My complaints about the movie are typical of any shot-on-video horror flick I’ve seen: mainly shoddy writing combined with terrible, terrible acting. Everyone in the movie is basically just yelling their dialogue, rushing through their lines. Cousin Kim looks like some deranged combination of Gene Wilder and Jeff Daniels’ character ‘Harry’ from Dumb and Dumber. He’s so incredibly over-the-top, it makes me wonder: surely he had to know, right? Wasn’t he ever compelled to scale it back just a notch? And Aunt Tess — who looks like she could be their great grandmother (dear lord, that awful wig) — speaks mostly in antiquated aphorisms, idioms and proverbs. Half of them sound made up. “Sleep is good for the soul”, she says at one point. Who has ever said that? No one, because it’s not a phrase.

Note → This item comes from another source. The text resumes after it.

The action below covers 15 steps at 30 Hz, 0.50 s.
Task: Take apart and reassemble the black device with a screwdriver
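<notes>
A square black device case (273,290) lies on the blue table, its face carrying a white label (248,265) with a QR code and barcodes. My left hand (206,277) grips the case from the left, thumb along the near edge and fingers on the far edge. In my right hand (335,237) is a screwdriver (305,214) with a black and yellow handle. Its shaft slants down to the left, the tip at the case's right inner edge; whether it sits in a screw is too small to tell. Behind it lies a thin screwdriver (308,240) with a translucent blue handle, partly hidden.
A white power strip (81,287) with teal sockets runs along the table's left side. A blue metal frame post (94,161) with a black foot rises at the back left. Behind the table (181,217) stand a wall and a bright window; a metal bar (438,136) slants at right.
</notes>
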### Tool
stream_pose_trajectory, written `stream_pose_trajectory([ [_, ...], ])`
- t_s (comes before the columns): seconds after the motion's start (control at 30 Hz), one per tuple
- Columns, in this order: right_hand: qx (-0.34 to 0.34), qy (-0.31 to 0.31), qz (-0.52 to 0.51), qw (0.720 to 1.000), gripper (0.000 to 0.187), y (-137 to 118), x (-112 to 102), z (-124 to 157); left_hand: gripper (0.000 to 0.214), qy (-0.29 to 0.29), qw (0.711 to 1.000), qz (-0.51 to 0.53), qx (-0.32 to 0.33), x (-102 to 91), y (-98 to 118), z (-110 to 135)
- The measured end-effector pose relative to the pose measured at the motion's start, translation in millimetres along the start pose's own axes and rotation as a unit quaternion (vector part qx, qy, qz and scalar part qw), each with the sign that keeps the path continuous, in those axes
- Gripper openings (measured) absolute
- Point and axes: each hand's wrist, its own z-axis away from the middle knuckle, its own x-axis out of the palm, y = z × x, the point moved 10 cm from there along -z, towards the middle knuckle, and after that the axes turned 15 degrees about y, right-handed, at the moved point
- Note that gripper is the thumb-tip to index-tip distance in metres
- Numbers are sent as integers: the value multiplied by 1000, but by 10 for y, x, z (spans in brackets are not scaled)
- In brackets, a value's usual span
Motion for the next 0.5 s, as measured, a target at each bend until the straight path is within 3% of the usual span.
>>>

Cousin Kim, bastard child of Gene Wilder and Harry Dunne.

However, Woodchipper Massacre does have one strong suit: incredible, incredible music! I mean, really, truly. The opening theme recalls influences from Harold Faltermeyer’s Fletch score. From there, the soundtrack bounces between weird video game sounding music to toe-tapping new wave style instrumentals. The closing credits sound like an Oingo Boingo demo — it’s amazing. All of it is surprisingly listenable.

Before I wrap this up, I wanted to point out two things:


  • On multiple occasions we see the day and time onscreen. This is never relevant or vital to the plot in any way. Superfluous, amateur inclusion …or hilarious, multi-layered in-joke? You be the judge.


  • The movie opens with a fake statistic crawl, ala The Texas Chain Saw Massacre. This is the third shot-on-video movie I’ve reviewed (Cannibal Campout and Redneck Zombies being the other two) that has referenced TCM. Just surprising that even amid the glut of ’80s slashers, these no-budget home movie auteurs were paying respects to the original no-budget exploitation classic.

If’n you ain’t seen Woodchipper Massacre, I suggest it for the music alone. But I’m sure you’ll get a kick out of the hammy acting, too. Just don’t expect any gore: the movie may have a brutal title, but much like its equally-brutally-titled inspiration, The Texas Chain Saw Massacre — it’s fairly bloodless.